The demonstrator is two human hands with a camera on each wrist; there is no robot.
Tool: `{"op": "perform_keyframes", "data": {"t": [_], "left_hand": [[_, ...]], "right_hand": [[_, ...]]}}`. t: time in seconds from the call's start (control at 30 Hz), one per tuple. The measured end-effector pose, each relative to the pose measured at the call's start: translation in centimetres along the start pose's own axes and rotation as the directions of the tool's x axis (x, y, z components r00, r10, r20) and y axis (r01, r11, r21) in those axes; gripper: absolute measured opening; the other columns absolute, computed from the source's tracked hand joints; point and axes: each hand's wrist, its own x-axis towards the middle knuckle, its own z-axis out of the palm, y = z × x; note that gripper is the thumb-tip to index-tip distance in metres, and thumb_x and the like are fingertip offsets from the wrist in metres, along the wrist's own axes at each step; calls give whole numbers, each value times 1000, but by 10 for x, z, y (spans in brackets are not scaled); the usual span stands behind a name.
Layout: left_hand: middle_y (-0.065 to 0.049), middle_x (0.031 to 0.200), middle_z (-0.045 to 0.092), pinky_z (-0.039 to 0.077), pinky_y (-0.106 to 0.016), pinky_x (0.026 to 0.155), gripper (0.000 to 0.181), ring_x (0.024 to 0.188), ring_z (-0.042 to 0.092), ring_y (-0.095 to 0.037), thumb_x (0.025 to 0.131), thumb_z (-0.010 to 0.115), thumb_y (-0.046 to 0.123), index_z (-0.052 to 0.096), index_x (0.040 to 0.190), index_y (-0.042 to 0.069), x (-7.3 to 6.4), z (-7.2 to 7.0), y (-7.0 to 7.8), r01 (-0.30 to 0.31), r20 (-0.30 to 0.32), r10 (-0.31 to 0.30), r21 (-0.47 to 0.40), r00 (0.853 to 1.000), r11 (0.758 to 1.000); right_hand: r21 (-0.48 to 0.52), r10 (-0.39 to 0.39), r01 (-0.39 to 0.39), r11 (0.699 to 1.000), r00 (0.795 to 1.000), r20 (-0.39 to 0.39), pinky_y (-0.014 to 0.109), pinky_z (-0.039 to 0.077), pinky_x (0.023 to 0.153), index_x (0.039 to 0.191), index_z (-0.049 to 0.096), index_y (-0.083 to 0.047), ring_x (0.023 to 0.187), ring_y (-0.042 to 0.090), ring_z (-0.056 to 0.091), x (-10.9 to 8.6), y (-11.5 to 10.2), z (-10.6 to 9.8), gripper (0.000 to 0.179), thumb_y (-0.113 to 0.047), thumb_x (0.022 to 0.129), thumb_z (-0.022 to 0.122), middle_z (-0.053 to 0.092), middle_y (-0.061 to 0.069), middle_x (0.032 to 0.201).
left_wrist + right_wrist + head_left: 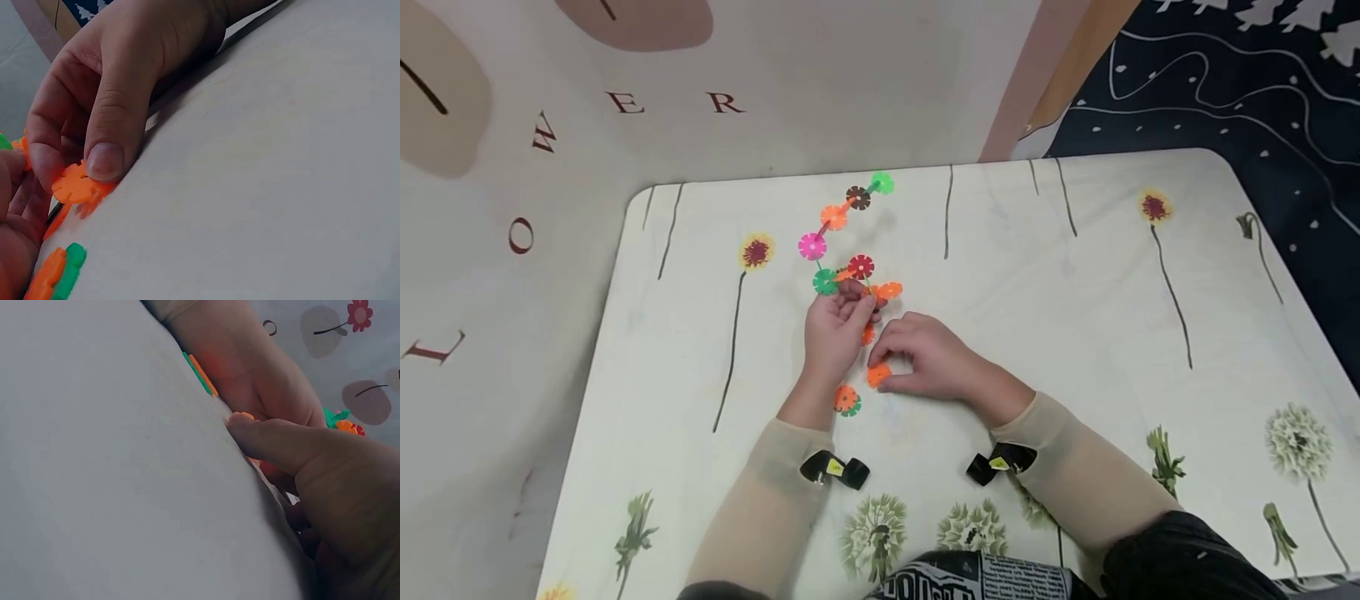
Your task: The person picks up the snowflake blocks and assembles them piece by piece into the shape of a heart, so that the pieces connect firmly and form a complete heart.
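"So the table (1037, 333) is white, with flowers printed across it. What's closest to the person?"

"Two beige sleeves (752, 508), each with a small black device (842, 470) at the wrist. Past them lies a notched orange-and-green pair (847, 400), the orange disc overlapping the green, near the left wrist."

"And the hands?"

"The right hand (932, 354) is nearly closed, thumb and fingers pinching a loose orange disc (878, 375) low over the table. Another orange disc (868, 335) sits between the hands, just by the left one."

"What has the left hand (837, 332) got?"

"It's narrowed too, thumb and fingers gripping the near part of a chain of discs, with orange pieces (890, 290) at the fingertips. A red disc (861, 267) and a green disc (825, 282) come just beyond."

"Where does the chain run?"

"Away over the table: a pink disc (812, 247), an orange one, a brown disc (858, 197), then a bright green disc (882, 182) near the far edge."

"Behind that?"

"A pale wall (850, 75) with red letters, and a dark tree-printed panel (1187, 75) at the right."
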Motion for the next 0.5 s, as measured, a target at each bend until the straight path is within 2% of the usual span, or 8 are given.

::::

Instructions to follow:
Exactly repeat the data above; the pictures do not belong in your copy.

Task answer:
The demonstrator is two human hands with a camera on each wrist; there is no robot.
Tool: `{"op": "perform_keyframes", "data": {"t": [_], "left_hand": [[_, ...]], "right_hand": [[_, ...]]}}`. t: time in seconds from the call's start (control at 30 Hz), one per tuple. The measured end-effector pose, each relative to the pose measured at the call's start: translation in centimetres along the start pose's own axes and rotation as the directions of the tool's x axis (x, y, z components r00, r10, r20) and y axis (r01, r11, r21) in those axes; gripper: absolute measured opening; the other columns absolute, computed from the source's tracked hand joints; point and axes: each hand's wrist, its own x-axis towards the middle knuckle, its own z-axis out of the palm, y = z × x; note that gripper is the thumb-tip to index-tip distance in metres, and thumb_x and the like are fingertip offsets from the wrist in metres, along the wrist's own axes at each step; calls give whole numbers, each value times 1000, but by 10 for x, z, y (spans in brackets are not scaled); the usual span stands behind a name.
Layout: left_hand: middle_y (-0.065 to 0.049), middle_x (0.031 to 0.200), middle_z (-0.045 to 0.092), pinky_z (-0.039 to 0.077), pinky_y (-0.106 to 0.016), pinky_x (0.026 to 0.155), gripper (0.000 to 0.181), ring_x (0.024 to 0.188), ring_z (-0.042 to 0.092), ring_y (-0.095 to 0.037), thumb_x (0.025 to 0.131), thumb_z (-0.010 to 0.115), thumb_y (-0.046 to 0.123), index_z (-0.052 to 0.096), index_x (0.040 to 0.190), index_y (-0.042 to 0.069), x (-7.3 to 6.4), z (-7.2 to 7.0), y (-7.0 to 7.8), r01 (-0.30 to 0.31), r20 (-0.30 to 0.32), r10 (-0.31 to 0.30), r21 (-0.47 to 0.40), r00 (0.853 to 1.000), r11 (0.758 to 1.000); right_hand: r21 (-0.48 to 0.52), r10 (-0.39 to 0.39), r01 (-0.39 to 0.39), r11 (0.699 to 1.000), r00 (0.795 to 1.000), r20 (-0.39 to 0.39), pinky_y (-0.014 to 0.109), pinky_z (-0.039 to 0.077), pinky_x (0.023 to 0.153), index_x (0.039 to 0.191), index_z (-0.049 to 0.096), index_y (-0.083 to 0.047), ring_x (0.023 to 0.187), ring_y (-0.042 to 0.090), ring_z (-0.056 to 0.091), x (-10.9 to 8.6), y (-11.5 to 10.2), z (-10.6 to 9.8), gripper (0.000 to 0.179), thumb_y (-0.113 to 0.047), thumb_x (0.022 to 0.129), thumb_z (-0.022 to 0.122), middle_z (-0.053 to 0.092), middle_y (-0.061 to 0.069), middle_x (0.032 to 0.201).
left_wrist + right_wrist + head_left: 
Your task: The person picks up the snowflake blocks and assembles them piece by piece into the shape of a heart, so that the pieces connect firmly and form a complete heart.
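"So the table (1037, 333) is white, with flowers printed across it. What's closest to the person?"

"Two beige sleeves (752, 508), each with a small black device (842, 470) at the wrist. Past them lies a notched orange-and-green pair (847, 400), the orange disc overlapping the green, near the left wrist."

"And the hands?"

"The right hand (932, 354) is nearly closed, thumb and fingers pinching a loose orange disc (878, 375) low over the table. Another orange disc (868, 335) sits between the hands, just by the left one."

"What has the left hand (837, 332) got?"

"It's narrowed too, thumb and fingers gripping the near part of a chain of discs, with orange pieces (890, 290) at the fingertips. A red disc (861, 267) and a green disc (825, 282) come just beyond."

"Where does the chain run?"

"Away over the table: a pink disc (812, 247), an orange one, a brown disc (858, 197), then a bright green disc (882, 182) near the far edge."

"Behind that?"

"A pale wall (850, 75) with red letters, and a dark tree-printed panel (1187, 75) at the right."
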Motion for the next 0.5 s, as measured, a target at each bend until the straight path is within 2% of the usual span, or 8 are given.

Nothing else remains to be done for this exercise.